Items from a dataset:
Start of Block
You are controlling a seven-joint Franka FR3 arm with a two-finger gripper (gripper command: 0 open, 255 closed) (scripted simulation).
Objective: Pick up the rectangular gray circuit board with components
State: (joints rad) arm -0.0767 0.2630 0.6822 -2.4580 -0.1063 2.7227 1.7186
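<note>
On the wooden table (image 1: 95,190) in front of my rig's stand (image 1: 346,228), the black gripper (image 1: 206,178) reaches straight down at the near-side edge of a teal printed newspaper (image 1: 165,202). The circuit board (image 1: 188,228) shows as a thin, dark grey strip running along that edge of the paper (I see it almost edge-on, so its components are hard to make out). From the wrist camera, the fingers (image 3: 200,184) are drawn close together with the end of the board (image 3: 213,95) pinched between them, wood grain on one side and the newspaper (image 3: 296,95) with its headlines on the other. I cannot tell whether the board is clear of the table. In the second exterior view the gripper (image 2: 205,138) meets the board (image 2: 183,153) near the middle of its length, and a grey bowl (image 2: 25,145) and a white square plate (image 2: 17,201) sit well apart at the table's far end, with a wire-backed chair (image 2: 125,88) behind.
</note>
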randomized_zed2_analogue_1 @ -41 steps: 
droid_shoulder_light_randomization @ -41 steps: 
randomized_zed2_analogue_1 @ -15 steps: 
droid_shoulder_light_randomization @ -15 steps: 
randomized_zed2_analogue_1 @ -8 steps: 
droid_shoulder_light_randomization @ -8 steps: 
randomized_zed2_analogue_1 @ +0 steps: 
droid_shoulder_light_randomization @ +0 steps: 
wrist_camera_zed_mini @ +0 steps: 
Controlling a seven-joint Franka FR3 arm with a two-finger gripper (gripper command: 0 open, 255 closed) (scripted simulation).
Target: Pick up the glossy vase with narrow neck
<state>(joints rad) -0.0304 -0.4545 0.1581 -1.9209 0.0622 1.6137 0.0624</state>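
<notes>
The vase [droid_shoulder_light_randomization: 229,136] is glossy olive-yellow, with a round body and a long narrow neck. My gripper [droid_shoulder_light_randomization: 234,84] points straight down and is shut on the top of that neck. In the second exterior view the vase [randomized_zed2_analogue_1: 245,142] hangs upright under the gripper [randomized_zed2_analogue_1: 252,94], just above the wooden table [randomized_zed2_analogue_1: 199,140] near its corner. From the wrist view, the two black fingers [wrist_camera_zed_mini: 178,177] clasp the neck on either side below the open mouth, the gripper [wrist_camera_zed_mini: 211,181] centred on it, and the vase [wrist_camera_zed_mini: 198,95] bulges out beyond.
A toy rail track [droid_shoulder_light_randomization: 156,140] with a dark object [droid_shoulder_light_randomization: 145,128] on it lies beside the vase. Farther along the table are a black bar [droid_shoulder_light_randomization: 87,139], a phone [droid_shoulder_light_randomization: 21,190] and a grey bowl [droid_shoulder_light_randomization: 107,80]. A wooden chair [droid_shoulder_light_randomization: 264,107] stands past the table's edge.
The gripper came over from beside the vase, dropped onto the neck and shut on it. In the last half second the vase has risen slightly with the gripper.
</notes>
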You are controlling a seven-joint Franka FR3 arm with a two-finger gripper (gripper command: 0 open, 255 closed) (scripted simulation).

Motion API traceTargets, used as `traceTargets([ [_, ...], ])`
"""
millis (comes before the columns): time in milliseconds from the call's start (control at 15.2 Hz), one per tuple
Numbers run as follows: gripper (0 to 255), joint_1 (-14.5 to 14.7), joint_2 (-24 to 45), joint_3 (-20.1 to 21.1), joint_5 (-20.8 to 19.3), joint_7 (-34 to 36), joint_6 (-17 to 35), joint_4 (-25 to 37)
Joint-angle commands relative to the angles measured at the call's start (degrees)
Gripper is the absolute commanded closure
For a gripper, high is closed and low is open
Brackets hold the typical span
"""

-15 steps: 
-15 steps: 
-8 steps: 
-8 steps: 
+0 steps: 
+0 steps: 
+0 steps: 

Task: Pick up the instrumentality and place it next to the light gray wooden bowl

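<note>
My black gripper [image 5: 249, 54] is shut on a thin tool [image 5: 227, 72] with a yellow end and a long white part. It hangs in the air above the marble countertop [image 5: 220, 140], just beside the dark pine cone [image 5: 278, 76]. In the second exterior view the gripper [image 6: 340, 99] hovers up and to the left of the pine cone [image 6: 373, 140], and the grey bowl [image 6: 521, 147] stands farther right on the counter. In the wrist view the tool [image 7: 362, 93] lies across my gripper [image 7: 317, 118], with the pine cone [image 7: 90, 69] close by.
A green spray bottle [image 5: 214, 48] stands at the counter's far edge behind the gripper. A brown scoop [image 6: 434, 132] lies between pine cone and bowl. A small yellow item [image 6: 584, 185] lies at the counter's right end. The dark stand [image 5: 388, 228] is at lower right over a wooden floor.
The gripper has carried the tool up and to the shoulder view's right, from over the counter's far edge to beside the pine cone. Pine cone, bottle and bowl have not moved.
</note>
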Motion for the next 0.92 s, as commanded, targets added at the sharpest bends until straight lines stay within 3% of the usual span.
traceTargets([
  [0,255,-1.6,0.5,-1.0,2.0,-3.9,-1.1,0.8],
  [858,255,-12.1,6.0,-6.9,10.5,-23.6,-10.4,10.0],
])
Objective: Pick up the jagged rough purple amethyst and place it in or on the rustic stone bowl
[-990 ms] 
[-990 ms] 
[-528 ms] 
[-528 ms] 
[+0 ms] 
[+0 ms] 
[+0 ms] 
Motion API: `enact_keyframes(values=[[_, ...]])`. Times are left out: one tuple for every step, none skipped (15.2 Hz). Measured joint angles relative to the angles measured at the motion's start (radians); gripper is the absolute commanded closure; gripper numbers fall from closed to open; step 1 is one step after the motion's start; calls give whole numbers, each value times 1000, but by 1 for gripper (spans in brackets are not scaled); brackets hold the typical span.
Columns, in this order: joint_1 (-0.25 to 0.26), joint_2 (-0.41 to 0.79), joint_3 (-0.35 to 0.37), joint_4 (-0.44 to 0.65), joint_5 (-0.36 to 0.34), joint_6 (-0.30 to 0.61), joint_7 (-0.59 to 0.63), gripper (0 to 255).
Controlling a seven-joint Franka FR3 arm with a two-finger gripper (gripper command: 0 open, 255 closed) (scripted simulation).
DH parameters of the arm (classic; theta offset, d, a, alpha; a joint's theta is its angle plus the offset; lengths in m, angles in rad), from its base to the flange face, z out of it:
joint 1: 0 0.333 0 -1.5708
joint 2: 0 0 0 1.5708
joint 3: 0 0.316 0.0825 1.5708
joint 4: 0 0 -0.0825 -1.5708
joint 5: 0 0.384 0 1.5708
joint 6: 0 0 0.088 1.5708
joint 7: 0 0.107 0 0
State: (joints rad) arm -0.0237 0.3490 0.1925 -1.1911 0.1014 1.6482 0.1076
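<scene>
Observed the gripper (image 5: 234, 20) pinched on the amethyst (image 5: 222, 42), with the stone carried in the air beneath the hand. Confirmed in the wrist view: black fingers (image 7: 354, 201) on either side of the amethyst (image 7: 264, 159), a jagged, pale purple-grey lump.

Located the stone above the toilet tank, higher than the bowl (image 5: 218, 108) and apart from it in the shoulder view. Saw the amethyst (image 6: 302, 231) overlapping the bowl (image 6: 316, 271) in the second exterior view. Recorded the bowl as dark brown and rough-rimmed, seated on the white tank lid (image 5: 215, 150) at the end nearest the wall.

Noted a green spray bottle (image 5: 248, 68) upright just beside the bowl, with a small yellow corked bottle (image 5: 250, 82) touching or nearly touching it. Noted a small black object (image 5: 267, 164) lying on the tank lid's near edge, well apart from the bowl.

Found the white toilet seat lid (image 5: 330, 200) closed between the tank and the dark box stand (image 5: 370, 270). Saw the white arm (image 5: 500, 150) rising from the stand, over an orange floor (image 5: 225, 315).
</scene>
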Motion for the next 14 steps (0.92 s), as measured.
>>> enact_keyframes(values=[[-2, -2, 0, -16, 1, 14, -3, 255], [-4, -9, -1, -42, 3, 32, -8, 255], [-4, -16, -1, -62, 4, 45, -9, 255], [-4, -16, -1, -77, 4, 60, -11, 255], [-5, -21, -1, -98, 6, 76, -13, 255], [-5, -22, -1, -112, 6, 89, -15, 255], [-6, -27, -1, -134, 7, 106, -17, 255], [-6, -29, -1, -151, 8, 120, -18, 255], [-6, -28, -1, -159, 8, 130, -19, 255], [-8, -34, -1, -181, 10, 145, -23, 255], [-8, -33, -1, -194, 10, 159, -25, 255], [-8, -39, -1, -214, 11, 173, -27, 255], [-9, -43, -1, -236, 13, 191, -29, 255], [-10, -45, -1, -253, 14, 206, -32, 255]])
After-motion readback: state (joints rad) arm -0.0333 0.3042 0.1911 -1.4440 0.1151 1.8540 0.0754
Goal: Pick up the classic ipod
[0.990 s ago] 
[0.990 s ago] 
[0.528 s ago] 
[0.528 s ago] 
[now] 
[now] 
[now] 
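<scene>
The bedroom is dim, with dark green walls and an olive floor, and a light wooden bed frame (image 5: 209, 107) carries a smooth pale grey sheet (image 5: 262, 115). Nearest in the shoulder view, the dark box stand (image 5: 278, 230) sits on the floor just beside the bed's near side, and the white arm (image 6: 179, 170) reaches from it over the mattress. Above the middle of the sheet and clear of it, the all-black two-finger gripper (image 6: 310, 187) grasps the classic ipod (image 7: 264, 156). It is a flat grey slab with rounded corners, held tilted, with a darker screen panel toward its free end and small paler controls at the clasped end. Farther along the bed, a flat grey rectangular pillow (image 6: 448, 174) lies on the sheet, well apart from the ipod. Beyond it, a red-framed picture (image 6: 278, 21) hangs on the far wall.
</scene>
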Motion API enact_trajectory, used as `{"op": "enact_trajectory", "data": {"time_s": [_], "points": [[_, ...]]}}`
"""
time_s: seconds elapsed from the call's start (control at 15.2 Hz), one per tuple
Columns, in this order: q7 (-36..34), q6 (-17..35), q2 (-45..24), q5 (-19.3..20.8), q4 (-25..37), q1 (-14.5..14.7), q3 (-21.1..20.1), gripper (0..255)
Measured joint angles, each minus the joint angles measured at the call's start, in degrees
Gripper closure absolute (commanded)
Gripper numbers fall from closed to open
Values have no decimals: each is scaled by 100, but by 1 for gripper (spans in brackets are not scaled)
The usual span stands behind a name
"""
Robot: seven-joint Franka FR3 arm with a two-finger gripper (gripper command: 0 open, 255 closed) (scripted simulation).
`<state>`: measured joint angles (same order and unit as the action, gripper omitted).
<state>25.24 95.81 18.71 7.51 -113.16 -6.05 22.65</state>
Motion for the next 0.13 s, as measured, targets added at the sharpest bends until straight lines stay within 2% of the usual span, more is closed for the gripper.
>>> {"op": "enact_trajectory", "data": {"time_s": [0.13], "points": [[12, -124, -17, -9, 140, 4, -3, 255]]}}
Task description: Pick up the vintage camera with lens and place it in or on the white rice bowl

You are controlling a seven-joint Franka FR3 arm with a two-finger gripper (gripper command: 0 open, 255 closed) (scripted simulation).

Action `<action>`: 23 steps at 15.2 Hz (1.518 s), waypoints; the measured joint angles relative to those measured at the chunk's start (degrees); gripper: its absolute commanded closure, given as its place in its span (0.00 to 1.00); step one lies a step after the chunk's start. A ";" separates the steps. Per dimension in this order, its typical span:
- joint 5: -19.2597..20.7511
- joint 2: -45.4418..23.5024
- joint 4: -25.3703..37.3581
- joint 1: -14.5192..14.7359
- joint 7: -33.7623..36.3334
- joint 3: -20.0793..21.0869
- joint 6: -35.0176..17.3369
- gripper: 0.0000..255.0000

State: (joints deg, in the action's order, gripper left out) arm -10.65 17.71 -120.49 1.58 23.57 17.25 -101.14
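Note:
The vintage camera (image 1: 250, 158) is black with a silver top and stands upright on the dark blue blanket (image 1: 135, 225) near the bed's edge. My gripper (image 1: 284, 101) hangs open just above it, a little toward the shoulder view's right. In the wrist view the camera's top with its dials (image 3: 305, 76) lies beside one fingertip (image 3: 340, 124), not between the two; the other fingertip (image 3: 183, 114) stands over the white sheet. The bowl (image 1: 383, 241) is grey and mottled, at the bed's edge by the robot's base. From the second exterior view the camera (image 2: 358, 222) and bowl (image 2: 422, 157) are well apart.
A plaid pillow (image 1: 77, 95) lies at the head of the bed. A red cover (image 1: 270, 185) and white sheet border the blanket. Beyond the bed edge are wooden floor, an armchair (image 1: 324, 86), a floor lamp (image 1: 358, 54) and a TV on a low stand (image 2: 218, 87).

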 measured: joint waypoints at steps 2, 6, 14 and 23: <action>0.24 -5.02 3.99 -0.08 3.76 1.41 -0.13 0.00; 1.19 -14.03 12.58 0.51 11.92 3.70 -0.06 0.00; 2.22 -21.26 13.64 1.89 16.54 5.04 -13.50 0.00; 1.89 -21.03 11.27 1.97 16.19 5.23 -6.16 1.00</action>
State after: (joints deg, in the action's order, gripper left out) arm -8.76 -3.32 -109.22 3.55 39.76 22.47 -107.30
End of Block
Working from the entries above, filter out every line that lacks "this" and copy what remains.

Columns, in this order: joint_1 (-0.25 to 0.26), joint_2 (-0.41 to 0.79), joint_3 (-0.35 to 0.37), joint_4 (-0.44 to 0.65), joint_5 (-0.36 to 0.34), joint_6 (-0.30 to 0.61), joint_7 (-0.59 to 0.63), gripper (0 to 255).
Columns, in this order: q7 (-36..34), q6 (-17..35), q2 (-45..24), q5 (-19.3..20.8), q4 (-25..37), q1 (-14.5..14.7), q3 (-21.1..20.1), gripper (0..255)
Action `<action>`: 23 steps at 15.2 Hz (1.518 s), waypoints; the measured joint angles relative to those measured at the chunk's start (degrees); gripper: its absolute commanded closure, given as its place in its span (0.00 to 1.00); step one lies a step after the chunk's start. A ";" separates the steps. Per dimension in this order, its typical span:

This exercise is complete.